(EXERCISE PROMPT) Copy exactly the lines of the data below, beginning with the line with "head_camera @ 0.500" and ending with the line with "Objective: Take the". Pictures are to be omitted.

Start of DATA FOR THIS TASK

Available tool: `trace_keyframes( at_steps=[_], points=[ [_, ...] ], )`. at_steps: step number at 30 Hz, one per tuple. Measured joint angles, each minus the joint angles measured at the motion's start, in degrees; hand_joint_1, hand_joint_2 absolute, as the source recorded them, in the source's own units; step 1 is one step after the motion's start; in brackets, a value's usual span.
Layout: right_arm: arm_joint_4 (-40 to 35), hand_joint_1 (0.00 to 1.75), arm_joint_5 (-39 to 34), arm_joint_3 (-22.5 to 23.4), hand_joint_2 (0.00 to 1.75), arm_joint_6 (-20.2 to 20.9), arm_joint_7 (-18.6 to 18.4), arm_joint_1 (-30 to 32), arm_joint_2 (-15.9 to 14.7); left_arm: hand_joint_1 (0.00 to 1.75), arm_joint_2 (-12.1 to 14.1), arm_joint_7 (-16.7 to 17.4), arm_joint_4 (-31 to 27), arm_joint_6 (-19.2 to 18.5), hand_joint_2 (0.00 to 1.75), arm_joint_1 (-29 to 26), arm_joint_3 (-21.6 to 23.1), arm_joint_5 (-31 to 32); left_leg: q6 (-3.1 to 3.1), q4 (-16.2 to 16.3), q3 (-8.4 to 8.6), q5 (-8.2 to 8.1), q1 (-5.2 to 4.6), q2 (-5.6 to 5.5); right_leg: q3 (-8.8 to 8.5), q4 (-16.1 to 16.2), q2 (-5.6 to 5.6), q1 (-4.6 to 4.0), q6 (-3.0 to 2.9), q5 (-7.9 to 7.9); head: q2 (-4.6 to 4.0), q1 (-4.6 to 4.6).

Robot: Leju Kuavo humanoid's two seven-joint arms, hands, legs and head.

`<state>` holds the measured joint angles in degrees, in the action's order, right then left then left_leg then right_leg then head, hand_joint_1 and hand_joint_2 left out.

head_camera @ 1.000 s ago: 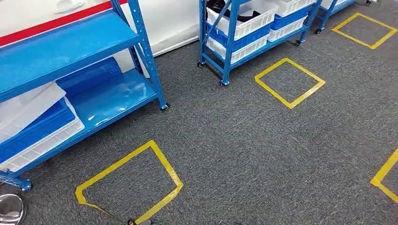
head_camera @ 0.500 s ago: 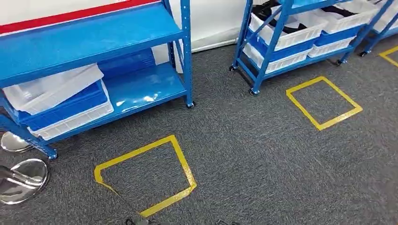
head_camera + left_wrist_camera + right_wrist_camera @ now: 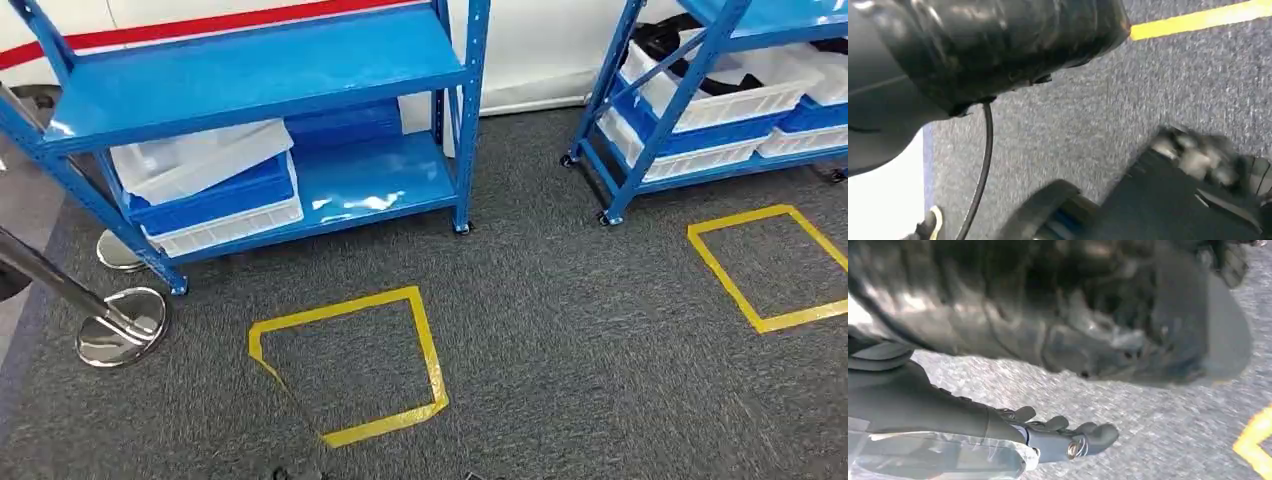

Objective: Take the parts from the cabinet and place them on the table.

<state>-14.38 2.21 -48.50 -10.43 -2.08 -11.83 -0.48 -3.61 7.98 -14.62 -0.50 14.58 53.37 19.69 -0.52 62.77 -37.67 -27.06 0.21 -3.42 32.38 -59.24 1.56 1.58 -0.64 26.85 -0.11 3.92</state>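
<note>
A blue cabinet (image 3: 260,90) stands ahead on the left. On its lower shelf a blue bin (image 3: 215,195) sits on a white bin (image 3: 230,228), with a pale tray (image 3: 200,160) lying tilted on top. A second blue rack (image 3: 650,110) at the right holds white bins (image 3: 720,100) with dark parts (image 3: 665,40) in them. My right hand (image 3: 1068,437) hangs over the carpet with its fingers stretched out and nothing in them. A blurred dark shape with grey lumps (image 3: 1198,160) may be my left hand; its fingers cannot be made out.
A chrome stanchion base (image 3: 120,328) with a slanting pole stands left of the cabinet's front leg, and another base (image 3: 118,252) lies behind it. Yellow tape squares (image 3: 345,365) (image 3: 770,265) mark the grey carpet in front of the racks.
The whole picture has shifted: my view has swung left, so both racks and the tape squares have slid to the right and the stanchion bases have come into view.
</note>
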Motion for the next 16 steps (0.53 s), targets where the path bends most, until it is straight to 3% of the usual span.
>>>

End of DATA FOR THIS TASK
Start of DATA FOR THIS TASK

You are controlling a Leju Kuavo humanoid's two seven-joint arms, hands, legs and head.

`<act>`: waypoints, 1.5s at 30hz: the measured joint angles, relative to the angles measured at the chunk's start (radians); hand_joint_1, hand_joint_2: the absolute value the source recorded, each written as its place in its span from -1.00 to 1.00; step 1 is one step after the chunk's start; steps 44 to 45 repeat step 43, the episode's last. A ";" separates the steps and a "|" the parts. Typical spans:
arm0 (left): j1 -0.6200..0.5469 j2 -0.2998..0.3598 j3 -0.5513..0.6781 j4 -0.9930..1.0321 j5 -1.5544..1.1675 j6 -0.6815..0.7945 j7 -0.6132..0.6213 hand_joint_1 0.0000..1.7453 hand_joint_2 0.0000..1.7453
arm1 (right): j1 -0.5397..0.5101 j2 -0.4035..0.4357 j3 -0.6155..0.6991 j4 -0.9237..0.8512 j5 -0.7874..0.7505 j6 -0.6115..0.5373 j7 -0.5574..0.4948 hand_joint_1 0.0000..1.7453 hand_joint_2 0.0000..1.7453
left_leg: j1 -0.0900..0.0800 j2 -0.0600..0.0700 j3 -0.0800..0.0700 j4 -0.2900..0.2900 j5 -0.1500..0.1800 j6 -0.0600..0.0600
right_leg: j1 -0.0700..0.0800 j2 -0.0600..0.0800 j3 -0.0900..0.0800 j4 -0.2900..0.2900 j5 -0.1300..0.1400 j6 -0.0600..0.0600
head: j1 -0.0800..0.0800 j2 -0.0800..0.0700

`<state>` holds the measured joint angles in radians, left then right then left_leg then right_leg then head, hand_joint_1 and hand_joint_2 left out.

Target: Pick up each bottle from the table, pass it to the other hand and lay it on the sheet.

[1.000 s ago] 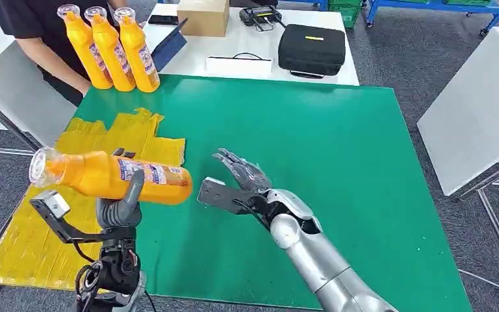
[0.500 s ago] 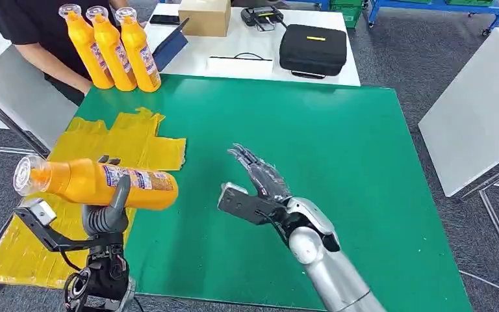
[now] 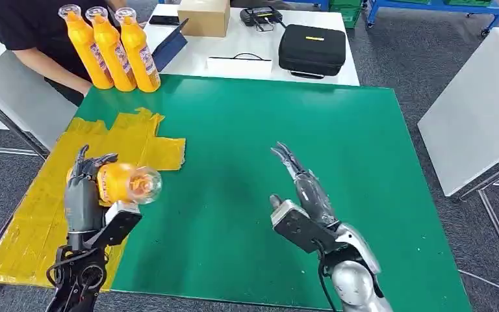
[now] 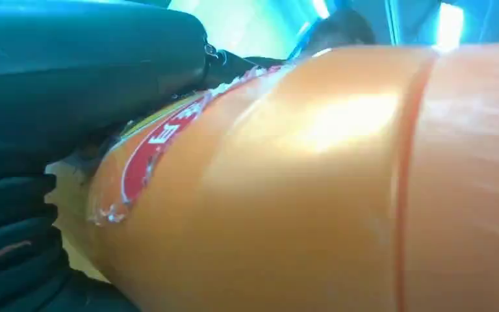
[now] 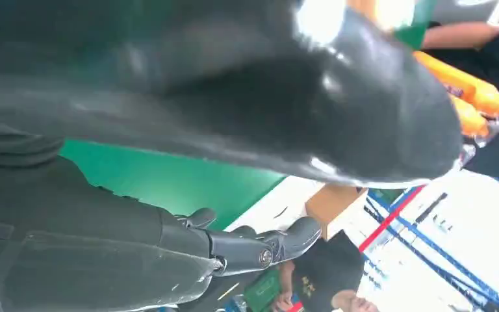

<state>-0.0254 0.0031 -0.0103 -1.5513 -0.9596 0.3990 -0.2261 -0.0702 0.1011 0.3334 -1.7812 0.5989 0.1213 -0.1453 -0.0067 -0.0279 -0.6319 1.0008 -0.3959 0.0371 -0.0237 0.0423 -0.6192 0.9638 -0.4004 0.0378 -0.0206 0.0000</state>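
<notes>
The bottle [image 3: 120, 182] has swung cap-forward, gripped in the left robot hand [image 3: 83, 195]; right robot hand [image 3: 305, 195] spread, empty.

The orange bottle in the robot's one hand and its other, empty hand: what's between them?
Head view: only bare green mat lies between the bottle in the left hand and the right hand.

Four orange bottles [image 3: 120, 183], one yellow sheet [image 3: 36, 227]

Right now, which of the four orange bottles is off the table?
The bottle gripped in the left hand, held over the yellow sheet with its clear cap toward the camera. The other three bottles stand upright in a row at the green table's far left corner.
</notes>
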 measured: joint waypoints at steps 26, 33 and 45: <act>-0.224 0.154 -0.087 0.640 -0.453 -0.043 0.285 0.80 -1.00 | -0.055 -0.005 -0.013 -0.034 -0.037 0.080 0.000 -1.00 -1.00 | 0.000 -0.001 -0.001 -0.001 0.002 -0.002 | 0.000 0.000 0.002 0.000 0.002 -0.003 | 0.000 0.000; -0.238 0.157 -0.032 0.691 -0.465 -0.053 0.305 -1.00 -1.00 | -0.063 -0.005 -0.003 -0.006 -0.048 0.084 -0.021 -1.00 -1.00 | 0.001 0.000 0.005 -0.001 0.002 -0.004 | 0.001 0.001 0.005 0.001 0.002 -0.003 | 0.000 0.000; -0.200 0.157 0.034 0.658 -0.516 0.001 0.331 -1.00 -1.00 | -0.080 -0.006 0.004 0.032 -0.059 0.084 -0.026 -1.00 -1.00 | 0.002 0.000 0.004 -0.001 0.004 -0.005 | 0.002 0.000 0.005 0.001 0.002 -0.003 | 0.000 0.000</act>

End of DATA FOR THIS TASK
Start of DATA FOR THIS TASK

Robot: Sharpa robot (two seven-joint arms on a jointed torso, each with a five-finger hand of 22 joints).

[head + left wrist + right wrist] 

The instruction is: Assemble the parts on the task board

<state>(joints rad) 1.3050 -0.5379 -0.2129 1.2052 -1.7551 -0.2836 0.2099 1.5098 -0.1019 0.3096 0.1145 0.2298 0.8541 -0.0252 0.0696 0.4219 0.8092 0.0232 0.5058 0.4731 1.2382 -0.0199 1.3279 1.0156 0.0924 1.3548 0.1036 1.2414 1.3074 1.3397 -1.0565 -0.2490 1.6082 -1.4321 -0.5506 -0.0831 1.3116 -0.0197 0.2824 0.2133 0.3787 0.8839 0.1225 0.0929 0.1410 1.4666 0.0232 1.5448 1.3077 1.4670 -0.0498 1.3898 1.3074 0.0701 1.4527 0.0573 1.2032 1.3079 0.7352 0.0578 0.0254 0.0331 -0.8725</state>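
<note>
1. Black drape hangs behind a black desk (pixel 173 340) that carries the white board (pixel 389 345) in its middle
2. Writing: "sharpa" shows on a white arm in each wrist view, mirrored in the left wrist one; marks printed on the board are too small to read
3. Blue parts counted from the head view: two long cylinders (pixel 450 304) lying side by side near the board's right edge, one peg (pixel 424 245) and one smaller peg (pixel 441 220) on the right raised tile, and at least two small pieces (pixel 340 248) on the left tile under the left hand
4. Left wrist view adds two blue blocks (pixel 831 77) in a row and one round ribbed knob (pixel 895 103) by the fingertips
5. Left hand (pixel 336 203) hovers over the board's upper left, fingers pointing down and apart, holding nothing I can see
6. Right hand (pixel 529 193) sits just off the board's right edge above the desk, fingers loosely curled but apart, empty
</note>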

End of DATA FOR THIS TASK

(EXERCISE OUTPUT)
head_camera @ 0.500 s ago: 
head_camera + left_wrist_camera + right_wrist_camera @ now: 

Objective: Take the parts from the cabinet and place them on the table.

There is no more to the output, and the exercise is done.